In short, raising a lot of money gives Bolton much more clout than if he had remained simply an expert and talking head on TV. His success is both a reflection of and an accelerator of a more hawkish GOP — and hopefully a smarter one.

The positions Rubin now criticizes, including those on Iran and North Korea, are not new for Bolton. What’s new is that Trump has now accepted her basic post-election recommendation for national security advisor.

However, Rubin blatantly flip-flopping on positions merely based on Trump adopting them is not a new development. In December 2017, Charles C. W. Cooke catalogued a raft of examples.

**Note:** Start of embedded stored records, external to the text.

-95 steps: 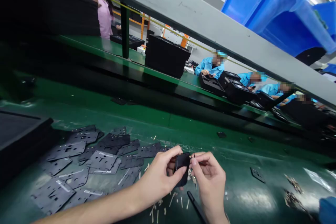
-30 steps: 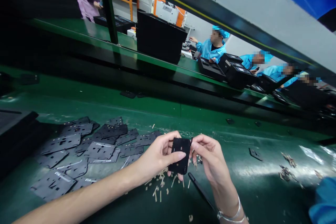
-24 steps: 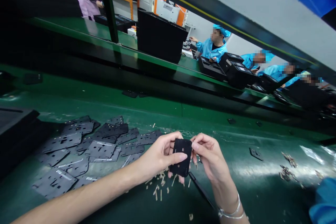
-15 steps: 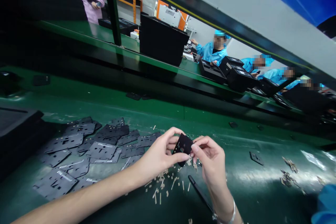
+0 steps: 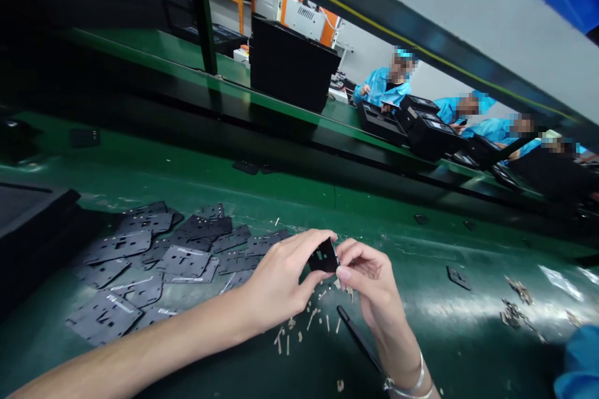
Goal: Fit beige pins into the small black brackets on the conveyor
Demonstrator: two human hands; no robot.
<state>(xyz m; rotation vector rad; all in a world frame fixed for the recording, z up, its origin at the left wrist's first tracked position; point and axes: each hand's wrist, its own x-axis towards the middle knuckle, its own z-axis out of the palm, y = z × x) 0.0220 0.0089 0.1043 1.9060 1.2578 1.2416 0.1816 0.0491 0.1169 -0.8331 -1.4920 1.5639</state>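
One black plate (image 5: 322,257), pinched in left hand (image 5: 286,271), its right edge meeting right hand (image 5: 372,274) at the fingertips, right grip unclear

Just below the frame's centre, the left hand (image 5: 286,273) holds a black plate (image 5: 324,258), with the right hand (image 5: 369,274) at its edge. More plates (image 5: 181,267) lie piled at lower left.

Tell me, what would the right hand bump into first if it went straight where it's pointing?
Most likely the small black plate that the left hand holds. The right hand has its fingertips at the plate's edge, though the picture doesn't clearly show whether they touch.
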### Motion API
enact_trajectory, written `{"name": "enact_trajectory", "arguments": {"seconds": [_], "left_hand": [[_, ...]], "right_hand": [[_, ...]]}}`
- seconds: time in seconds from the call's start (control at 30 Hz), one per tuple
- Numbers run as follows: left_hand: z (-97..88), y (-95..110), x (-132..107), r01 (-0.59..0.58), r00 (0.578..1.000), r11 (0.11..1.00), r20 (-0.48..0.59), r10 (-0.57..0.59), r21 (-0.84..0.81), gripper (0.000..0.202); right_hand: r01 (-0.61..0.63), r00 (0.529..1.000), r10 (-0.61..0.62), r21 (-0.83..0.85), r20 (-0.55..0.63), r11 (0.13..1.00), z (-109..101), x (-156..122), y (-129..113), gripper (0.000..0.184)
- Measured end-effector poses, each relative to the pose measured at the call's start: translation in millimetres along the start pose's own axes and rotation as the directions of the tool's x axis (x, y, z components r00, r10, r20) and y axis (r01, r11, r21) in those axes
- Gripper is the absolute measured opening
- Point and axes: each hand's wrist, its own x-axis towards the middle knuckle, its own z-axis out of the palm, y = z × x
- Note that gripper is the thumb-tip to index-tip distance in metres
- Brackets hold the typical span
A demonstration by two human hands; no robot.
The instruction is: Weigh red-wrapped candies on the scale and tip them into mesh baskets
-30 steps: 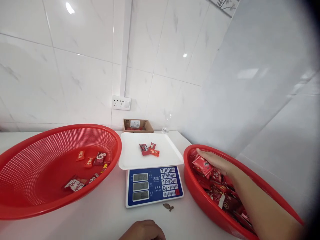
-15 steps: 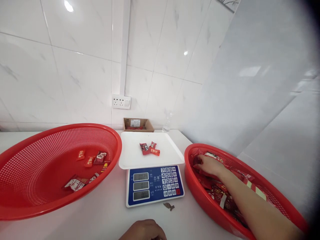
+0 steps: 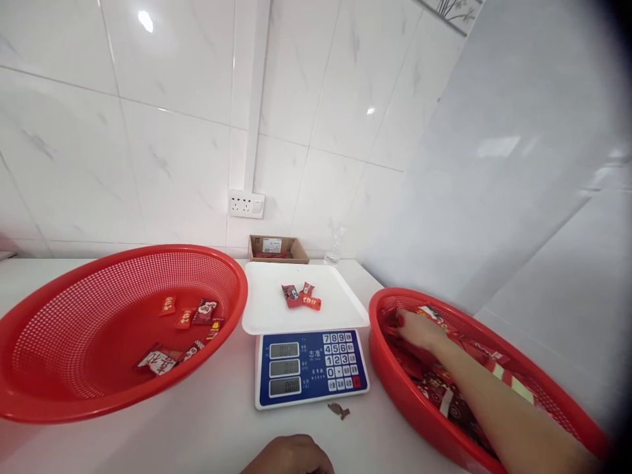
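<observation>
My right hand [image 3: 417,329] reaches into the right red basket [image 3: 390,378], its fingers curled down among red wrapped packets [image 3: 434,388]. Whatever the fingertips pinch is hard to make out against the red wrappers. At the bottom edge, my left hand [image 3: 291,455] rests curled in a fist on the table, partly cut off, with nothing showing in it. Between the baskets stands a blue and white digital scale [image 3: 313,368]. On its white tray [image 3: 269,316] lie a few small red packets [image 3: 311,302]. The left red basket [image 3: 83,411] holds several scattered packets [image 3: 205,311].
Behind the scale sits an open cardboard box [image 3: 301,251] with red items inside. A clear plastic container [image 3: 334,250] stands beside it. A brown scrap [image 3: 339,411] lies before the scale. A socket [image 3: 246,204] is on the tiled wall; a smooth panel [image 3: 474,197] rises at right.
The view has shifted slightly, so most things sit a little further right. My right hand has moved slightly within the packets. My left hand stays in its fist.
</observation>
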Motion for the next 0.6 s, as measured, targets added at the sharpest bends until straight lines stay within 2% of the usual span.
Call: {"name": "enact_trajectory", "arguments": {"seconds": [0.07, 0.13, 0.17, 0.23, 0.27, 0.3, 0.37, 0.47, 0.6], "left_hand": [[-0.9, 2, -1, 0.0, 1.0, 1.0, 0.0, 0.0, 0.001, 0.027], [-1.2, 3, -1, -0.003, 1.0, 1.0, -0.003, 0.003, 0.005, 0.027], [-1.2, 4, -1, 0.0, 1.0, 1.0, -0.006, 0.0, 0.008, 0.027], [-1.1, 4, -1, 0.002, 1.0, 1.0, -0.013, -0.002, 0.007, 0.027], [-1.0, 4, -1, 0.002, 1.0, 1.0, -0.015, -0.002, 0.005, 0.027], [-0.9, 3, -1, 0.002, 1.0, 1.0, -0.018, -0.002, 0.004, 0.027], [-0.4, 2, 0, 0.009, 1.0, 1.0, -0.014, -0.009, 0.007, 0.027], [1.0, -2, 2, 0.053, 0.999, 0.998, 0.011, -0.054, 0.025, 0.028], [4.8, -13, 6, -0.015, 1.0, 0.998, 0.005, 0.015, 0.06, 0.028]], "right_hand": [[0.041, 0.999, -0.043, 0.101, 0.017, 0.994, -7, -3, 7, 0.016], [0.036, 0.997, -0.054, 0.323, 0.047, 0.946, -12, -8, 14, 0.017], [0.007, 0.996, -0.047, 0.47, 0.074, 0.883, -14, -10, 17, 0.017], [-0.073, 0.991, -0.032, 0.722, 0.131, 0.688, -16, -12, 20, 0.02], [-0.104, 0.988, -0.025, 0.786, 0.15, 0.609, -17, -13, 20, 0.022], [-0.115, 0.988, -0.018, 0.805, 0.154, 0.582, -18, -13, 20, 0.022], [-0.092, 0.993, -0.003, 0.778, 0.121, 0.622, -22, -14, 17, 0.019], [-0.003, 0.999, -0.02, 0.664, 0.027, 0.748, -27, -15, 13, 0.014], [0.088, 0.993, -0.043, 0.466, -0.106, 0.88, -29, -15, 15, 0.019]]}}
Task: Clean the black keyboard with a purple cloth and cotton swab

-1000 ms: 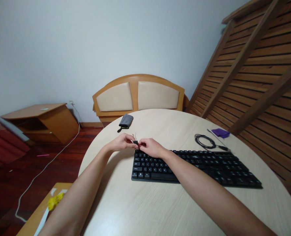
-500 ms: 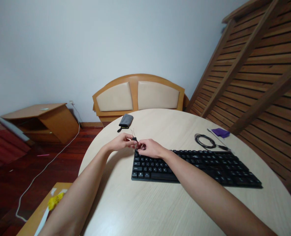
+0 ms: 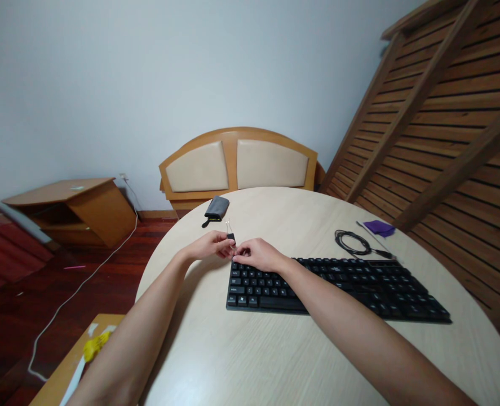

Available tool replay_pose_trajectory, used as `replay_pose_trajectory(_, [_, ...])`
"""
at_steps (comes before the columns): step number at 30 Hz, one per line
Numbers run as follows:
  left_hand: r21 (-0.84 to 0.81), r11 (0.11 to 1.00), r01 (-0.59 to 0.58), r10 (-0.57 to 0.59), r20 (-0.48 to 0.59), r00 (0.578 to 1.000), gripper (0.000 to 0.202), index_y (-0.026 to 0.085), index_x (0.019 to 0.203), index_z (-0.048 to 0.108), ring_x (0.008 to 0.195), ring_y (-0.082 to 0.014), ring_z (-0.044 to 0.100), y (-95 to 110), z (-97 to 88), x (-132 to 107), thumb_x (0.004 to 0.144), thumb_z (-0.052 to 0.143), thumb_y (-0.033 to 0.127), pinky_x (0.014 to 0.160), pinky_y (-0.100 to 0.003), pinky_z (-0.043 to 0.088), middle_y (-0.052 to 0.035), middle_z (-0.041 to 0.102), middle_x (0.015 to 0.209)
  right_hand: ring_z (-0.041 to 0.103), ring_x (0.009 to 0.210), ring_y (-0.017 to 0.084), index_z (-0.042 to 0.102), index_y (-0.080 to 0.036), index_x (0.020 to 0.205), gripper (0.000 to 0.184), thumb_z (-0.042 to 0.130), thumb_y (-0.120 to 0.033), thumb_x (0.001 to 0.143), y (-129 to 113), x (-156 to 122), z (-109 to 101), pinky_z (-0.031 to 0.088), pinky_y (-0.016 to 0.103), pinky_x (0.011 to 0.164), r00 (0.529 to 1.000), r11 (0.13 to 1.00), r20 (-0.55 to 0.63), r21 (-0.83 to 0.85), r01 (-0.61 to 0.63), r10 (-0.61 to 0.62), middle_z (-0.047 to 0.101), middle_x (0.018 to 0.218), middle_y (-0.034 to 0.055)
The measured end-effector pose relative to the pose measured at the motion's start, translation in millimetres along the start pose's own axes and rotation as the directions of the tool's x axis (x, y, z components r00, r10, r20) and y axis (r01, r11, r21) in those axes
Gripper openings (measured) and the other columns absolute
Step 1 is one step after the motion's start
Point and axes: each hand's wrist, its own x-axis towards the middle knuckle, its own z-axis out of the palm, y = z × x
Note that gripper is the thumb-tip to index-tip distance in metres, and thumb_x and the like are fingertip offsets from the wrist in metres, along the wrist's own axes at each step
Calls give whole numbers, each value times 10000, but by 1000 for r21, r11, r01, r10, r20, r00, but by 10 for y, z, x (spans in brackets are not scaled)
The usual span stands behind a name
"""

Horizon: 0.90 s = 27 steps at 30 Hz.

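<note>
My left hand (image 3: pixel 216 245) is closed in a pinch round a small black piece with two thin wire prongs pointing up and away, which looks like a wire keycap puller (image 3: pixel 231 237). Just right of it, my right hand (image 3: pixel 256 254) rests over the top-left corner of a black keyboard (image 3: pixel 359 282). Its thumb and fingers are pressed together close to the puller's lower end; whatever is between them is too small and hidden to name. The keyboard lies flat on the round pale wooden table (image 3: pixel 275 361), and my right forearm crosses above it.
Behind the keyboard on the right lie a coiled black cable (image 3: pixel 353 243), a thin rod and a purple cloth (image 3: pixel 380 228). A grey pouch (image 3: pixel 217 208) sits near the far left edge. Beyond the table stands a padded headboard (image 3: pixel 237 163); slatted wood (image 3: pixel 439 129) leans at right.
The black piece and its wires have tilted more upright and risen slightly in my left hand. My right fingers have shifted slightly left and pinch closer together. The keyboard has not moved.
</note>
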Motion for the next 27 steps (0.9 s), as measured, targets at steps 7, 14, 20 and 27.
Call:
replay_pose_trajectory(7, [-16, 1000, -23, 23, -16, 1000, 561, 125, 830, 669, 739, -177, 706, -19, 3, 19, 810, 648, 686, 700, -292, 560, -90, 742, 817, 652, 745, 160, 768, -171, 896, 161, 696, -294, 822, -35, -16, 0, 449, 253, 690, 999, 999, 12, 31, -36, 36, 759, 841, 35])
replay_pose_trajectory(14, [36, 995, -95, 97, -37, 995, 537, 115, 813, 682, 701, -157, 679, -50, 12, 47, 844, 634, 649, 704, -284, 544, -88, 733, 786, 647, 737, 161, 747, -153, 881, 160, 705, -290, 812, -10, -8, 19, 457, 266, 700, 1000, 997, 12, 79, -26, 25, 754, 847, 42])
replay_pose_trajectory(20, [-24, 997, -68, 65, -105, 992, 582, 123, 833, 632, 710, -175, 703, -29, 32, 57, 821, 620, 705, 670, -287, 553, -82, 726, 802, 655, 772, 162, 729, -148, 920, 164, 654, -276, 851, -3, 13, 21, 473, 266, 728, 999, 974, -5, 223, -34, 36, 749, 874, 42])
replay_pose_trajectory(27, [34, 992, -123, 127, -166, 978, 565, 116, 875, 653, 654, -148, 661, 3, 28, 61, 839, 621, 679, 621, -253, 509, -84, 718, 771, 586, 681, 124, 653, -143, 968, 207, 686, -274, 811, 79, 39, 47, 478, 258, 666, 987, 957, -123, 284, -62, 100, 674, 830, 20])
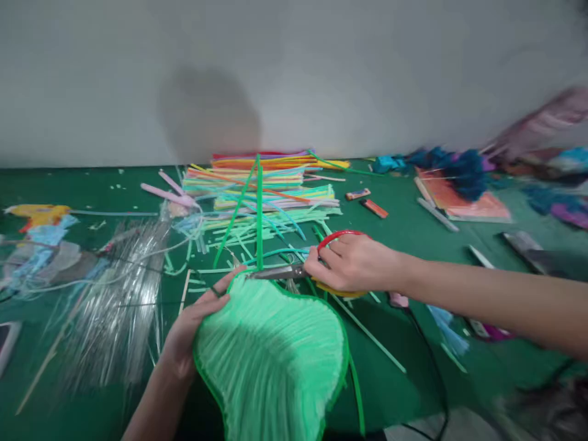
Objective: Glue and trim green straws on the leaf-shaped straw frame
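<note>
While handheld, scissors [294,271] at panel's [271,355] edge.

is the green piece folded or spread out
Spread out, as far as it shows: the green piece turns its broad, streaked face to view, the left hand at its edge. Its lower end is out of frame.

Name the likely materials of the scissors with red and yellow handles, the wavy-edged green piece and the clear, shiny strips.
Scissors: grey blades look like metal with a sheen; handles probably smooth plastic, given their bright colour.
Green piece: perhaps matte, fuzzy chenille, judging by its soft, fine streaks.
Clear strips: likely glossy plastic film, since they look see-through and glint.
</note>
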A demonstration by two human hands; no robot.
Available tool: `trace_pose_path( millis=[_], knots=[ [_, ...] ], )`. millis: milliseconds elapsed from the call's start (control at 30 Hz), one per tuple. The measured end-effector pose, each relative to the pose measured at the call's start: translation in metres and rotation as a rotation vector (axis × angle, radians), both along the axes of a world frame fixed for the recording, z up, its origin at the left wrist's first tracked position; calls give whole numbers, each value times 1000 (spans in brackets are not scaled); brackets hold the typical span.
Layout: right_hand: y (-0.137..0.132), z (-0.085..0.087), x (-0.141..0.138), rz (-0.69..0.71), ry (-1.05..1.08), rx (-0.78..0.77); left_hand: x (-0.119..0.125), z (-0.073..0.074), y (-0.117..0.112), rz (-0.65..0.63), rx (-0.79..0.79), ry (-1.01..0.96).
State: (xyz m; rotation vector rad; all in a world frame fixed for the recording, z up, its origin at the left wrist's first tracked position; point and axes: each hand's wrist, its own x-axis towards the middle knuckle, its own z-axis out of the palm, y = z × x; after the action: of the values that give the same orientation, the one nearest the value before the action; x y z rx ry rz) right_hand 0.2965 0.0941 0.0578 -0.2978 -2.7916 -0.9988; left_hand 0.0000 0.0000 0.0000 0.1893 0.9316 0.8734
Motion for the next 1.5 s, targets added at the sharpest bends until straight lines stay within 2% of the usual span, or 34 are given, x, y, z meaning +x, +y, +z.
trace_pose_path(
  millis=[167,300,633,700,833,900,1067,1200,1233,1367,1433,1500],
  knots=[
    [-4,12,1,-90,6,-48,-1,4,-2,-2,7,-13],
    [-3,13,0,-201,-11,-147,2,2,-2,-9,15,-18],
    [-1,13,12,-278,38,-231,-1,2,-4,-14,23,50],
    [-1,10,15,-391,72,-315,-1,4,-4,-28,35,77],
    [-8,-1,8,-900,140,-733,1,10,-5,-79,80,145],
    [-14,-8,-2,-1015,147,-875,2,13,-5,-105,107,189],
    [-27,-21,-31,-916,157,-1019,2,16,-5,-172,183,375],
    [-31,-8,-49,-788,207,-1092,3,16,-3,-222,249,512],
    [-32,-2,-53,-748,261,-1158,3,15,-2,-230,267,527],
    [-35,8,-67,-577,527,-1737,3,9,0,-254,313,548],
    [-36,4,-72,-580,558,-1837,3,7,0,-261,325,554],
    [-37,-3,-74,-597,577,-1834,4,7,-1,-263,335,564]
  ],
)
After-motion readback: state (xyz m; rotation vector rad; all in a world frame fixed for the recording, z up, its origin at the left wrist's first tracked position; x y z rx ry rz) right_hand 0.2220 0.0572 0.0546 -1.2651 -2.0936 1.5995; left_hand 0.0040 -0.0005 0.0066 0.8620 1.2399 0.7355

Rubin dismissed the Paris climate accord as “nonsense” until Trump agreed, at which point it became a dog-whistle to the “climate-change denial, right-wing base that revels in scientific illiteracy.” She criticized Trump when he delayed moving our embassy in Israel to Jerusalem, and dismissed it when he did it. The Iran deal, tax cuts, welfare, energy, gun control… the moves in Rubin’s gymnastics routine have been as wide-ranging as they are embarrassing. (And the primary defense of these flip-flops required mischaracterizing both Rubin and Cooke.)

There will always be a segment of readers whose reflexive response to this sort of critique will be “Who cares?” If Rubin wants to reprise John Cleese’s role in Monty Python’s Argument Clinic sketch, what does it matter?

The answer can be found in the Argument Clinic sketch itself, as Michael Palin’s character explains: “Argument is an intellectual process. Contradiction is just the automatic gainsaying of anything the other person says.” Or, as Cooke wrote of Rubin: “What, one might ask, separates her from possessed [Trump] apologists such as Tomi Lahren?”

If the answer is “not much,” Rubin is as much a symptom of our polarized and tribal politics as Trump himself. If politics ceases to be about ideas and argument, it becomes about identity and pure coercion. That matters, and perhaps it matters more when someone with a big platform claiming to be of the Right chooses that path.